Rocche Del Gatto

rocche del gatto

La tenuta Rocche del Gatto sorge a Savona, in Liguria. La realtà vitivinicola è fondata da Fausto De Andreis nel 1982, la cantina ha esordito ufficialmente nel mondo del vino con la vendemmia del 2002 e vede la collaborazione di Luigi Crosa di Vergagni e sua figlia Clara. Fausto, da sempre appassionato al mondo del vino grazie agli insegnamenti del padre, acquisisce numerose tecniche di vinificazione andando oltre gli schemi imposti tanto essere definito “l’anarchico del pigato”.

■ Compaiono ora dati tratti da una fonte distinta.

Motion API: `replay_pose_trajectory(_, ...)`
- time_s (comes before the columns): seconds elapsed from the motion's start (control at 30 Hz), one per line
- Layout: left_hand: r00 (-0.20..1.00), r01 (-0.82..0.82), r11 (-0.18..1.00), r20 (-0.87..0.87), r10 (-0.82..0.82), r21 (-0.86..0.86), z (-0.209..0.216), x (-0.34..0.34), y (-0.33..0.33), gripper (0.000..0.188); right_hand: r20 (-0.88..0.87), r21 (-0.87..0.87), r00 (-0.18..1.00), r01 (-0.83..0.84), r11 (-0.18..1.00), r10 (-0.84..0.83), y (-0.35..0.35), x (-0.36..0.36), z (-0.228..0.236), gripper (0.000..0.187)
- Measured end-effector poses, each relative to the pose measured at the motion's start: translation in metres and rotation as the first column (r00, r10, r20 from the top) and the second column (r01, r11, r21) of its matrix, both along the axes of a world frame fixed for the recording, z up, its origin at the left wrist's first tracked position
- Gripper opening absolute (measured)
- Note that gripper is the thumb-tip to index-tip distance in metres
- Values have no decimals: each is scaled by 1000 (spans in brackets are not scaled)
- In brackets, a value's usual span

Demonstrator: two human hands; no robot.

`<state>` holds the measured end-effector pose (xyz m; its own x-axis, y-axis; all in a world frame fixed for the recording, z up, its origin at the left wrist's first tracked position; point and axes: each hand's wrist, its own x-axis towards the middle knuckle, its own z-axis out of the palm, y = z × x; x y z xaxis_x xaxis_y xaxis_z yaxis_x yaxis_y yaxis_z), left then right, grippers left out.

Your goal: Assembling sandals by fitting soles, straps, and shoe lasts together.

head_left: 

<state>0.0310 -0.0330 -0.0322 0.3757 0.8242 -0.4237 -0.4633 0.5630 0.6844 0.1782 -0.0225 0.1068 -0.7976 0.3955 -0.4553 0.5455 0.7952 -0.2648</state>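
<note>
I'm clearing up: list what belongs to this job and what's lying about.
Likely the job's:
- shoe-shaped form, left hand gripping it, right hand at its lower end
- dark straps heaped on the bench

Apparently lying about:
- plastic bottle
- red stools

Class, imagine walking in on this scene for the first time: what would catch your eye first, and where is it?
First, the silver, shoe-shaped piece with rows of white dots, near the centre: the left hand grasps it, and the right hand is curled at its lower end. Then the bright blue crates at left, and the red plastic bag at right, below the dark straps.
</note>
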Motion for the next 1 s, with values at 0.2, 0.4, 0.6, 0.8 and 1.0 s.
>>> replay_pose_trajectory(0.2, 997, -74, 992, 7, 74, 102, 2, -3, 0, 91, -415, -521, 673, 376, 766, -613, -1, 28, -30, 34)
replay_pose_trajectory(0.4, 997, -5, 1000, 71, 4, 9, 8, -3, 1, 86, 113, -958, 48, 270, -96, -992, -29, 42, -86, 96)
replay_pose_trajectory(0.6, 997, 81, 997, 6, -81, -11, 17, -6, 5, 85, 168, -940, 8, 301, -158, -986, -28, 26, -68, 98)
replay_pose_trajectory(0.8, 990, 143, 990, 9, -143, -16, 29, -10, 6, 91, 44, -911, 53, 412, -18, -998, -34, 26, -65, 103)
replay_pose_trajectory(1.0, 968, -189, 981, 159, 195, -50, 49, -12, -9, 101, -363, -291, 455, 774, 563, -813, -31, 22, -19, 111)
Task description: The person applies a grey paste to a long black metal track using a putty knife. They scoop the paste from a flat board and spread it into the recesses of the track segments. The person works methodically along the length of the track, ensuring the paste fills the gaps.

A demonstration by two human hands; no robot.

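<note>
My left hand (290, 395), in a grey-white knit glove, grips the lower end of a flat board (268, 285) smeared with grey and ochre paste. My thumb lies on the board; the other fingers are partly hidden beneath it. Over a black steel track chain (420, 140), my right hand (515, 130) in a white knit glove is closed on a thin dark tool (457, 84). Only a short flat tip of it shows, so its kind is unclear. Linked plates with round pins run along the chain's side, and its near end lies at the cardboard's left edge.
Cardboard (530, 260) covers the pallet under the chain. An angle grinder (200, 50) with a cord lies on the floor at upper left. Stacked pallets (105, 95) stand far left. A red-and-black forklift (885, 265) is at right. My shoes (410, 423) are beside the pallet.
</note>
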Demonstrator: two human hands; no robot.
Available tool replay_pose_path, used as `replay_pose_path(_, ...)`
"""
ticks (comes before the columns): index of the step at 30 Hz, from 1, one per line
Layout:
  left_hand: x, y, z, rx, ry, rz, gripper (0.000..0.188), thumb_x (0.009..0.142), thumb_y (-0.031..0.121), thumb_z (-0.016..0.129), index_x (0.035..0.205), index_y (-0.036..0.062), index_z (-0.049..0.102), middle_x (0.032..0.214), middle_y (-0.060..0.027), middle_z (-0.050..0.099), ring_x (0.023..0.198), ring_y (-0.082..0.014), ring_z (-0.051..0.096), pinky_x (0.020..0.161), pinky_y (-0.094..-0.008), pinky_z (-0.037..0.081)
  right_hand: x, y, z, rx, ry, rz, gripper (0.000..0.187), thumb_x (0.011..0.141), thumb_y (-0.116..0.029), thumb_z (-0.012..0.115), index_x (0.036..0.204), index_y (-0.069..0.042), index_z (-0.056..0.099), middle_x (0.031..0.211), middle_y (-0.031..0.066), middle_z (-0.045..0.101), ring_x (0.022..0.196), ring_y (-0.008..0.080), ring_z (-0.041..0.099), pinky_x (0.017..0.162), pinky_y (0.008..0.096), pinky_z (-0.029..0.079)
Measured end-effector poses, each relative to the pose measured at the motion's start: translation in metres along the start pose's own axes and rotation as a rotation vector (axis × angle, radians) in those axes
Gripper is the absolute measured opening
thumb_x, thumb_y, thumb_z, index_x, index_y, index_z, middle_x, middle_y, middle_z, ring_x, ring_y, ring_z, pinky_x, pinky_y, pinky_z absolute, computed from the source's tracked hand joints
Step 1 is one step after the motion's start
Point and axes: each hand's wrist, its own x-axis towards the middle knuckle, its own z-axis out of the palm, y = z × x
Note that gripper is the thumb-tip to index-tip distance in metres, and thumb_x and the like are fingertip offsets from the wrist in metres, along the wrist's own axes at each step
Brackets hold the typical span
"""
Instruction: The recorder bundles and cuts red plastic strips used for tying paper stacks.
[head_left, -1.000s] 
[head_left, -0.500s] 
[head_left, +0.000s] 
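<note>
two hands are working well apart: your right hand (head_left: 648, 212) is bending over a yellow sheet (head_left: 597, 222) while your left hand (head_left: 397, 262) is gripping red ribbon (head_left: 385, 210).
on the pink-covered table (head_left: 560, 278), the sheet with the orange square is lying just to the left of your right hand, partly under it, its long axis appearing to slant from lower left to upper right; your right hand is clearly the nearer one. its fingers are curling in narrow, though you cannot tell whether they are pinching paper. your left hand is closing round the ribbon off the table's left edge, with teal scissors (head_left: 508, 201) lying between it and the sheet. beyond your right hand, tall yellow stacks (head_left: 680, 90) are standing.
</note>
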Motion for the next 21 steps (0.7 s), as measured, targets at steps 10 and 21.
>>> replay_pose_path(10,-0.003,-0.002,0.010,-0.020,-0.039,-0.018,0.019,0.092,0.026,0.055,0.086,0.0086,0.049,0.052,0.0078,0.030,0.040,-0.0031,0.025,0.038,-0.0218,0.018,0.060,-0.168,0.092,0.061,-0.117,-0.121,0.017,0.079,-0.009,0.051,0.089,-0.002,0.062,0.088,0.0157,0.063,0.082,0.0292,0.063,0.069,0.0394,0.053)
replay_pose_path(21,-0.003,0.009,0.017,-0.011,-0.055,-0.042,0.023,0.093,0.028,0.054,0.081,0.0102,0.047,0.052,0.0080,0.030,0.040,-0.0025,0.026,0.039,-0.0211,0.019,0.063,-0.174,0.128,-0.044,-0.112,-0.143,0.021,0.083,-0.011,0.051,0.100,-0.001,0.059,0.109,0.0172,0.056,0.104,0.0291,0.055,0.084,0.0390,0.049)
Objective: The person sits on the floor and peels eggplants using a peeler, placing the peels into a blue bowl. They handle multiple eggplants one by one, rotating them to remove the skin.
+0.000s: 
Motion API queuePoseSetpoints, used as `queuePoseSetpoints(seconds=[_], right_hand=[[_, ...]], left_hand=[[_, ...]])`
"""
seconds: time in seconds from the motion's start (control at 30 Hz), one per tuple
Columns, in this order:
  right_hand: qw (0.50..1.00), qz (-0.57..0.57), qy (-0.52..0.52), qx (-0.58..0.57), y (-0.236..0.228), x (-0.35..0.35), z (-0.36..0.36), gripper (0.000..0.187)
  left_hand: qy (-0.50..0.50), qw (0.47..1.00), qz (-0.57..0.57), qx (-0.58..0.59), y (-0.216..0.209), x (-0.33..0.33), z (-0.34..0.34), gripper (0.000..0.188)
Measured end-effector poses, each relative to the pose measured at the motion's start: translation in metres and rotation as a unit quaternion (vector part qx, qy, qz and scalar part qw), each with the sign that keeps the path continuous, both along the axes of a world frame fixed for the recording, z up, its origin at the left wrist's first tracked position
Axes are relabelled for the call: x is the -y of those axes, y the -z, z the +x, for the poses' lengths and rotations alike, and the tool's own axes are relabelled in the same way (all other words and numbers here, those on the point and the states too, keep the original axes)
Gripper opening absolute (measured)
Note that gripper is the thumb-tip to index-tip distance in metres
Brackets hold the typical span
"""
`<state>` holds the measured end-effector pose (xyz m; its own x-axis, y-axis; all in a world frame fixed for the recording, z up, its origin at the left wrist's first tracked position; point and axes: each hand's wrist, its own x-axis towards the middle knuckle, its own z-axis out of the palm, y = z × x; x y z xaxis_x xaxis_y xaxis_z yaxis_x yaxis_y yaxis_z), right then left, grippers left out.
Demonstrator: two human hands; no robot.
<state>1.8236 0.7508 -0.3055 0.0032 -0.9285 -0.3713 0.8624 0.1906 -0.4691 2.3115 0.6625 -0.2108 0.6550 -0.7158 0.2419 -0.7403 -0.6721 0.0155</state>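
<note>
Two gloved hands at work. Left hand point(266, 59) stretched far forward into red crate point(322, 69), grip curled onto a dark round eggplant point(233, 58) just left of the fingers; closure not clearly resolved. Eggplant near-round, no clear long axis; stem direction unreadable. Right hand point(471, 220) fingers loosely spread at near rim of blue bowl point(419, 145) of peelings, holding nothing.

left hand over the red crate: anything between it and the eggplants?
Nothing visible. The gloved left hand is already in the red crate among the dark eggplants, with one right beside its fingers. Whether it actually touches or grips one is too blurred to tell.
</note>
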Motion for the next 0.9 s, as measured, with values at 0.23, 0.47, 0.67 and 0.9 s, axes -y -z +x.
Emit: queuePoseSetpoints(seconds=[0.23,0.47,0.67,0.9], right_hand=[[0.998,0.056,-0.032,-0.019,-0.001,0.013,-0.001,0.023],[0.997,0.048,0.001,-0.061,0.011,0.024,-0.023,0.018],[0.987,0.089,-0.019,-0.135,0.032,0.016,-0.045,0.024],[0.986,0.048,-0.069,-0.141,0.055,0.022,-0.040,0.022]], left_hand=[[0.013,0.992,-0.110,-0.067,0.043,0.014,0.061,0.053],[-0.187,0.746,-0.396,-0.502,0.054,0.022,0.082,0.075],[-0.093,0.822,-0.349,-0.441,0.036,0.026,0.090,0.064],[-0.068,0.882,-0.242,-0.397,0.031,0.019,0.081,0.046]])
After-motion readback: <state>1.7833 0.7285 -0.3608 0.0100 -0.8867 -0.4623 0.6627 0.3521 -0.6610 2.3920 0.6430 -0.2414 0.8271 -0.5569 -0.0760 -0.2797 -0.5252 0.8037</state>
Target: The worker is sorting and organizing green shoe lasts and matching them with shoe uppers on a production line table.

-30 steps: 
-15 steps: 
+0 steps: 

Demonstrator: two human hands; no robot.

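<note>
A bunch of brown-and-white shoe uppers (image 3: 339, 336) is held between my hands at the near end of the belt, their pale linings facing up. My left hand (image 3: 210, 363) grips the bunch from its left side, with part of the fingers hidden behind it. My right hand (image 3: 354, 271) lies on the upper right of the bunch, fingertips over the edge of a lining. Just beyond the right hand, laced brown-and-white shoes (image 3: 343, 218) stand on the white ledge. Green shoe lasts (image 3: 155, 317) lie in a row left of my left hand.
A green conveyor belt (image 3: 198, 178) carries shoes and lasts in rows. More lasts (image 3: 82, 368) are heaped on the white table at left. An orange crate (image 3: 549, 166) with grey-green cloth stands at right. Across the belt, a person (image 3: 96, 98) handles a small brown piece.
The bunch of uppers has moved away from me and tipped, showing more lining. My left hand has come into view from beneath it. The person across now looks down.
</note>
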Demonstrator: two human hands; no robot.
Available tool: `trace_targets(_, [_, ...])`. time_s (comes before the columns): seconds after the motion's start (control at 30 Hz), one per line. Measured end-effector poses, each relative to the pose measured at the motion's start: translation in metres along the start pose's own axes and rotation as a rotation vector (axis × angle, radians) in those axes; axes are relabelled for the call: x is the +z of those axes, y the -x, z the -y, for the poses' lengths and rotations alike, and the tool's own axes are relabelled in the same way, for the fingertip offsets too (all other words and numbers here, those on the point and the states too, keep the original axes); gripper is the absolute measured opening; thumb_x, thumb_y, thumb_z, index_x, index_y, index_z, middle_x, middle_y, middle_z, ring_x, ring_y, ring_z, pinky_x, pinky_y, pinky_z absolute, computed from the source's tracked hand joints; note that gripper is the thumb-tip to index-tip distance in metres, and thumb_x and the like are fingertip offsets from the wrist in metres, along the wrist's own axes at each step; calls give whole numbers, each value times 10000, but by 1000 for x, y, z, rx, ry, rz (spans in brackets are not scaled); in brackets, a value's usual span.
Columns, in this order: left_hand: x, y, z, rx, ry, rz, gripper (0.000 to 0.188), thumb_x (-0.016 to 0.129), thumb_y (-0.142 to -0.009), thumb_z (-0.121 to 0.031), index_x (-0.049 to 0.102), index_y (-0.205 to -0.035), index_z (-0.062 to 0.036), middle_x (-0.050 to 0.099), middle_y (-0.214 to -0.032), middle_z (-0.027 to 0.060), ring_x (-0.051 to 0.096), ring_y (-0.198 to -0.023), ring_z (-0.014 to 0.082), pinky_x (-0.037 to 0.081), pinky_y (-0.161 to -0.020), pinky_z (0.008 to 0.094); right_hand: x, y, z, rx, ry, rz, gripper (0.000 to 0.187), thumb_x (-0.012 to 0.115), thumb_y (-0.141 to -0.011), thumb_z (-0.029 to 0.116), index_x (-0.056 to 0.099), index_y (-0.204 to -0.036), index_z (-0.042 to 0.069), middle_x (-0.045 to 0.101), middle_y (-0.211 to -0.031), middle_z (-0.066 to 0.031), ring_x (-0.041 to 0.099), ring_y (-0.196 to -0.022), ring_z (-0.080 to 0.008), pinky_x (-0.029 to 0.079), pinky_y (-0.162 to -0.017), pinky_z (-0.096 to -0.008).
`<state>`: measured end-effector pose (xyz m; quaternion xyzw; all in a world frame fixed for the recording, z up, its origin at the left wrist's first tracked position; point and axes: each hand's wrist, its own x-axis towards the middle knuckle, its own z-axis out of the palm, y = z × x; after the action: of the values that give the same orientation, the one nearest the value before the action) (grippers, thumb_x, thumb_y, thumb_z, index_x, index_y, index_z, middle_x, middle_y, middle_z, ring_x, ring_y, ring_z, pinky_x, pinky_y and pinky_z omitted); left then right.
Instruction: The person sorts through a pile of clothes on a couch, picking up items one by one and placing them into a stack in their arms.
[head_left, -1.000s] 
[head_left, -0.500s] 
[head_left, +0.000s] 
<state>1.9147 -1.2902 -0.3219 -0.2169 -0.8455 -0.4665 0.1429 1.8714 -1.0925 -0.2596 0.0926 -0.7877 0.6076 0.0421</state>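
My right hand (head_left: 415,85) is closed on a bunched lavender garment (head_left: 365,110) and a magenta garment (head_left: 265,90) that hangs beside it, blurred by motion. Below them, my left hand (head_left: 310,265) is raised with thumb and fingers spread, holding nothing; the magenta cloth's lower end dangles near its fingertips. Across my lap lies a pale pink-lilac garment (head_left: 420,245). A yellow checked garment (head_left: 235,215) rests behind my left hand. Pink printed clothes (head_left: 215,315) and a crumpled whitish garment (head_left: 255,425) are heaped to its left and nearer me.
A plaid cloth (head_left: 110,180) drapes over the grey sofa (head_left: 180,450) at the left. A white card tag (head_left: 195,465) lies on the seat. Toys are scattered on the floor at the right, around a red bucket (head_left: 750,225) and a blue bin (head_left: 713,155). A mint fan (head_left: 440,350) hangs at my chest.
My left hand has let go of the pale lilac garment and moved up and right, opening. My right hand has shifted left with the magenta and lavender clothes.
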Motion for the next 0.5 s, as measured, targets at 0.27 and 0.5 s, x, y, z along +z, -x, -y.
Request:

L’azienda agricola si estende per circa 4,5 ettari di vigneto, distribuiti tra pianura e bassa collina, ad un’altitudine che va dai 30 ai 40 metri sopra il livello del mare, e sono impiantati a Pigato e Vermentino, vitigni tipici della Riviera Ligure di Ponente. Le viti sono allevate ad alberello e a cordone speronato e affondano le loro radici in terreni caratterizzati da terra rossa, ricchi di ferro e minerali. La filosofia produttiva di Rocche del Gatto vede un rapporto equilibrato tra tradizione secolare e modernità tecnologica, in modo da recuperare saperi e sapori di una terra aspra e coltivata con fatica e passione.

La tenuta opera esclusivamente a regime biologico nel pieno rispetto del territorio e delle viti. In cantina si seguono lunghe fermentazioni, si usano lieviti indigeni e non viene fatta alcuna filtrazione o chiarificazione ai vini. Anche in vigna si opera allo stesso modo, lavorando solo manualmente, senza utilizzare concimi o diserbi aggressivi. I vini di Rocche del Gatto mostrano un carattere autentico e una personalità forte e sorprendono tutti per la loro complessità. Belle ed espressive le metafore musicali con cui lo stesso produttore li descrive: il Vermentino è “un bravo solista”, il più complesso Pigato è “un’orchestra” e lo Spigau è definito “l’orchestra sinfonica”. Sono vini da ascolto attento e paziente di cui Fausto è un vero direttore d’orchestra.